Bonding properties of Rubik's-cube-like Slater-Pauling Heusler semiconductors for thermoelectrics

Heusler compounds [XYZ for half-Heusler (HH) and XY2Z for full-Heusler (FH)] with semiconducting behaviors have been long suggested as promising high-performance thermoelectric (TE) materials. Recently, some off-stoichiometry Heusler compounds (such as the mixture of HH and FH compounds) were predicted as semiconductors as well, which disobey the traditional valence electron count rule and are named Slater-Pauling (S-P) semiconductors. However, the bonding behaviors in these S-P semiconductors and the relationship between the geometry and TE properties are still unclear. Therefore, focusing on the Ti-Fe-Sb and M-Co-Sn (M=Ti, Zr, Hf) Heusler systems, we theoretically predict several thermodynamically stable off-stoichiometry Heusler compounds (TiFe1.5Sb and MCo1.33Sn) and clarify the bonding behaviors of those S-P semiconductors.
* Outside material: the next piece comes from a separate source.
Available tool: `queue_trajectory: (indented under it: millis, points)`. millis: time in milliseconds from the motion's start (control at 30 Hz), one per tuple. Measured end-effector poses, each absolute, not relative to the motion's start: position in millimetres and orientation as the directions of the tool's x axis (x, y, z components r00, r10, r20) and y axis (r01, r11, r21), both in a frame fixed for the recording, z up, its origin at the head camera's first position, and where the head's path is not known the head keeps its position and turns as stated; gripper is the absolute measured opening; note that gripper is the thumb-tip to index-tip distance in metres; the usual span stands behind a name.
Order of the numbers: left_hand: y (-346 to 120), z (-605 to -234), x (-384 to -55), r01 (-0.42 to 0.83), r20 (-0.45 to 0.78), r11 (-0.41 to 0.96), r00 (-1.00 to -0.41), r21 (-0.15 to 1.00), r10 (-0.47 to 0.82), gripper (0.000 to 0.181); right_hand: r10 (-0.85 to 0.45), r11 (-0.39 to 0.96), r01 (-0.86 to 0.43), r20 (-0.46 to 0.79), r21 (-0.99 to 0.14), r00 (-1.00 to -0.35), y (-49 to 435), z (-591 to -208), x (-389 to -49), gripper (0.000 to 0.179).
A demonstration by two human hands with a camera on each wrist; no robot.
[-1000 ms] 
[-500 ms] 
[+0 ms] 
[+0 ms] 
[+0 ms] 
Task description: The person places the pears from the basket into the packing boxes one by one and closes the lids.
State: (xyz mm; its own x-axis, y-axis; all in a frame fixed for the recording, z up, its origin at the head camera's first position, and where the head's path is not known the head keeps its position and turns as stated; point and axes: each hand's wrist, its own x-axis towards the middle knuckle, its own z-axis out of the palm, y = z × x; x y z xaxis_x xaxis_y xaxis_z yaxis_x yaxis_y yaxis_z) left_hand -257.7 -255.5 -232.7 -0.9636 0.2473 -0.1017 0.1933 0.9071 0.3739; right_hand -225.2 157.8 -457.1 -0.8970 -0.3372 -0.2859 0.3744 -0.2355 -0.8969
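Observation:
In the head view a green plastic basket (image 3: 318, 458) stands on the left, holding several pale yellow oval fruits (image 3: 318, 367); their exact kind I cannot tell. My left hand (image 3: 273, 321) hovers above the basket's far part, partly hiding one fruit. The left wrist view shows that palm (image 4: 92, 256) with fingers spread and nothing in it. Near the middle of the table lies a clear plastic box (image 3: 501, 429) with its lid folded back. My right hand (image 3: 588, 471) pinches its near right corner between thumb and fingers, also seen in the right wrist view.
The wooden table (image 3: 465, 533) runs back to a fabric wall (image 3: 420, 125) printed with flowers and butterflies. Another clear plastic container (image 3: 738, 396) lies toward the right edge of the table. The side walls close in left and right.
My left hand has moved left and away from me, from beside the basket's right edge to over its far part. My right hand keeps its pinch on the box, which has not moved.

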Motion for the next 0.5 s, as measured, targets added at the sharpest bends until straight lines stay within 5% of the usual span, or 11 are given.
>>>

From the geometry analysis of these compounds, in addition to the HH and FH local geometries, the disorder occupation of Y atoms (Fe or Co) in the lattice also induces the defective-HH and defective-FH substructures, and the stacking style forms second- and third-order Rubik's-cube-like structures. This unique stacking arrangement (or the Y occupations) not only plays an essential role in the electron redistribution in the lattice to form the band gap but also lowers the acoustic Debye temperature and strengthens the anharmonic to suppress the lattice thermal conductivity. Owing to the high power factor and low thermal conductivity, the calculated zT value of p-type ZrCo1.33Sn can reach 0.54 at 1000 K. This value could be further optimized using defect engineering. Thus, we not only elucidate the underlying mechanism behind the emergence of S-P semiconductors in Heusler systems but also offer valuable insight into experimental exploration and discovery of S-P semiconductors exhibiting superior TE performance.